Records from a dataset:
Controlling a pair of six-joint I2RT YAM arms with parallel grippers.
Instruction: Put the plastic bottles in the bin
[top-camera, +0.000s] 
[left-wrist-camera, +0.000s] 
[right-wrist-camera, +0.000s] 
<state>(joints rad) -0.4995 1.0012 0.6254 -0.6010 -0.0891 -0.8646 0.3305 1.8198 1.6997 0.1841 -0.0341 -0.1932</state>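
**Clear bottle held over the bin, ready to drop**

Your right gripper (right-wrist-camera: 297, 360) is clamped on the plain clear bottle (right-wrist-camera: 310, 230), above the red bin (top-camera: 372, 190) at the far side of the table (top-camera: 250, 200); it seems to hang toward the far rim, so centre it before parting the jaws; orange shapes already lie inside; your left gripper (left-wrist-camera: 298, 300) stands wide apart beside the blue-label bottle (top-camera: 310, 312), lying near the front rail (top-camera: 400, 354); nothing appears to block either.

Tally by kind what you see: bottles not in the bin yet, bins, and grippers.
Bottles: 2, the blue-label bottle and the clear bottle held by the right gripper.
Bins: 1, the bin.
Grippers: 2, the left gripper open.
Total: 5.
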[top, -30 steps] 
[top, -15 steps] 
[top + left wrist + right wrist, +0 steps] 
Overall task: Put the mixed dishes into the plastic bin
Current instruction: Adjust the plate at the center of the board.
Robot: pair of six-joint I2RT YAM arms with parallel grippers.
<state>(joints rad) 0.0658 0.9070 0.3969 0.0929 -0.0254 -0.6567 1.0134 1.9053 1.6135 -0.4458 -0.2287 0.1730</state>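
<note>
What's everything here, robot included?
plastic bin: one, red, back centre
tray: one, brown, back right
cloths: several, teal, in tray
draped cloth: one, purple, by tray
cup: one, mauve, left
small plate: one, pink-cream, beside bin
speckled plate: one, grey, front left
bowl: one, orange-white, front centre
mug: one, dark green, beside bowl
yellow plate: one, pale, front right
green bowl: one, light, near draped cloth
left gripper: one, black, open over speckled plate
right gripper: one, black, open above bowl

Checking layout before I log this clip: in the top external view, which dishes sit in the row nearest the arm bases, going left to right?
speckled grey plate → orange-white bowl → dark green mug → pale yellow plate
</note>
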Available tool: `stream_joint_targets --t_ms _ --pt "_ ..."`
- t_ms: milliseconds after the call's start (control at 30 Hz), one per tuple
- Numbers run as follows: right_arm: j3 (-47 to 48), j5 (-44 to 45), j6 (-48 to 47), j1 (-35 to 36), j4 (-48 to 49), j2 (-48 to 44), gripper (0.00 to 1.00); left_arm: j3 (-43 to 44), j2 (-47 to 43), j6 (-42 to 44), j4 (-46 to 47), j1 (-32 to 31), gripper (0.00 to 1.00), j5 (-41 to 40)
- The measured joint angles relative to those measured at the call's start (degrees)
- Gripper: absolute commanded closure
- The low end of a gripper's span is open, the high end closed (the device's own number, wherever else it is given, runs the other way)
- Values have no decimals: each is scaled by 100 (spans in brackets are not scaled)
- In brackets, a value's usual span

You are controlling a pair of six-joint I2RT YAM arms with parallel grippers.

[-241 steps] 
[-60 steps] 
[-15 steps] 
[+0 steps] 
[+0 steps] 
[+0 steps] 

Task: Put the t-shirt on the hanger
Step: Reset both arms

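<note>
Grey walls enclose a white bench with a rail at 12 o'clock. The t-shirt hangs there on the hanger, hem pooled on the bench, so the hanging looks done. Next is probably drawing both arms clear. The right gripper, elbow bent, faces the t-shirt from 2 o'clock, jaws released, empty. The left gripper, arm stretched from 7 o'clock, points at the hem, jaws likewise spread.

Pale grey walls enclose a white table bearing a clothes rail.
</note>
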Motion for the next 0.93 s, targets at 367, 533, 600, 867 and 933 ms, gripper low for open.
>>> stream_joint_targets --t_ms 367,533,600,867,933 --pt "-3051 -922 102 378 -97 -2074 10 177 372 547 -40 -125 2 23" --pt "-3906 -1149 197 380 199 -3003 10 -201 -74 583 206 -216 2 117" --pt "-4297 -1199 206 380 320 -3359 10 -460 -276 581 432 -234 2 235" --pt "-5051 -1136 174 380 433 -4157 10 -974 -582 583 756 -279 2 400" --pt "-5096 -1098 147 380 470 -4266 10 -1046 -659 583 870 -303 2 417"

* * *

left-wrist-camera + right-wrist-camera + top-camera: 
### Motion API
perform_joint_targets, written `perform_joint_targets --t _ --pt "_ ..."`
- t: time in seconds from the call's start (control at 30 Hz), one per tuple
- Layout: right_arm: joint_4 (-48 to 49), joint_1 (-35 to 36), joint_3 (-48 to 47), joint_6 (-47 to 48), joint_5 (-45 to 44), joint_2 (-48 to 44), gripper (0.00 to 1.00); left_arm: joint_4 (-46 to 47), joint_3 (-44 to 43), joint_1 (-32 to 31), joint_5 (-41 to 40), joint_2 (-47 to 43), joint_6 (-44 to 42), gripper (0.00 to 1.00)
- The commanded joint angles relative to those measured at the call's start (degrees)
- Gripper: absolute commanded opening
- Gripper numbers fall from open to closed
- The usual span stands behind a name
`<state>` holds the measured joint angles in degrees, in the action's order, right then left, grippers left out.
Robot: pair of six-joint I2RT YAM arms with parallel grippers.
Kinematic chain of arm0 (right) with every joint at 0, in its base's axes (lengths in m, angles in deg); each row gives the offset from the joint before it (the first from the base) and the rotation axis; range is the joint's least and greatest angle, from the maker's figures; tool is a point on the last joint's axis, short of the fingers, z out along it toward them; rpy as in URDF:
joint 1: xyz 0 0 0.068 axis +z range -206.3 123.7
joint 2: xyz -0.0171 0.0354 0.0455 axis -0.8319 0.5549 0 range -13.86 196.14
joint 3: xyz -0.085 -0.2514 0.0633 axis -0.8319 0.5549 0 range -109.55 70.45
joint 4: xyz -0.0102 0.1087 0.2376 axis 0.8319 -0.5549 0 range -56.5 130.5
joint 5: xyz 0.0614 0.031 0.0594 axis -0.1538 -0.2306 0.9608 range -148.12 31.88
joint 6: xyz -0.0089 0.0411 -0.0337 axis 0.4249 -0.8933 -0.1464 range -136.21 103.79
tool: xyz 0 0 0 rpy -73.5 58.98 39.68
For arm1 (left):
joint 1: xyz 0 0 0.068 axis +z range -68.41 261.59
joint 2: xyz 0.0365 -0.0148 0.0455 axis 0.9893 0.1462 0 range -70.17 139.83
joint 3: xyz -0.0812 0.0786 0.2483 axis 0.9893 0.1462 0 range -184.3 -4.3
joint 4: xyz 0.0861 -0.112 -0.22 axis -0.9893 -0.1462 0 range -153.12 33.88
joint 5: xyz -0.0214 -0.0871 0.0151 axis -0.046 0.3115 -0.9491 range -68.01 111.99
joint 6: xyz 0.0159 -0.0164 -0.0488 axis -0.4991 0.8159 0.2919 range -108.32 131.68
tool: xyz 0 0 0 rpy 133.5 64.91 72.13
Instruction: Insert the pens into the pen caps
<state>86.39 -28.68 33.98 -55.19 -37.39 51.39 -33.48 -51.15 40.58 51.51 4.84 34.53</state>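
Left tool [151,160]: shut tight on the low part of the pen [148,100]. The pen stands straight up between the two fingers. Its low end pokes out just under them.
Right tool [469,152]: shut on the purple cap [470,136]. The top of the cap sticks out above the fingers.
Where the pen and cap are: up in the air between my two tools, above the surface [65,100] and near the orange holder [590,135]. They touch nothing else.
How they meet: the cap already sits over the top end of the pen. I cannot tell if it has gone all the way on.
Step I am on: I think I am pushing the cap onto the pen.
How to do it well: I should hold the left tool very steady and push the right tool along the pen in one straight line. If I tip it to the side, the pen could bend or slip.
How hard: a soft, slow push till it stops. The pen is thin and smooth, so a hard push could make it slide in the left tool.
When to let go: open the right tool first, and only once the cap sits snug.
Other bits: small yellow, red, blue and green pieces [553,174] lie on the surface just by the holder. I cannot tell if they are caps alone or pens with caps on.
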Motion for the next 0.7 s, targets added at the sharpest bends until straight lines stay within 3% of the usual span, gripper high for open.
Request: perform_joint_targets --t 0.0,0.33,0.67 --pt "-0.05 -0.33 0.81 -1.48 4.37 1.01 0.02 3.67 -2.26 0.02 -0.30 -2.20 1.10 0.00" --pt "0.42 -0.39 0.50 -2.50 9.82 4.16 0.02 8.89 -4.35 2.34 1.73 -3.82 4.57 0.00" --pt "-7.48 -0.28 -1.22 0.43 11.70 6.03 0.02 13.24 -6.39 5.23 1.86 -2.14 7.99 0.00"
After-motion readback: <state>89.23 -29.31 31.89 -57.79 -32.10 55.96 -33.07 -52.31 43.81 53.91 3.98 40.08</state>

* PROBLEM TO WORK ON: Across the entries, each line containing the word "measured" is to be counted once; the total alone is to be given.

* TASK SOLUTION: 3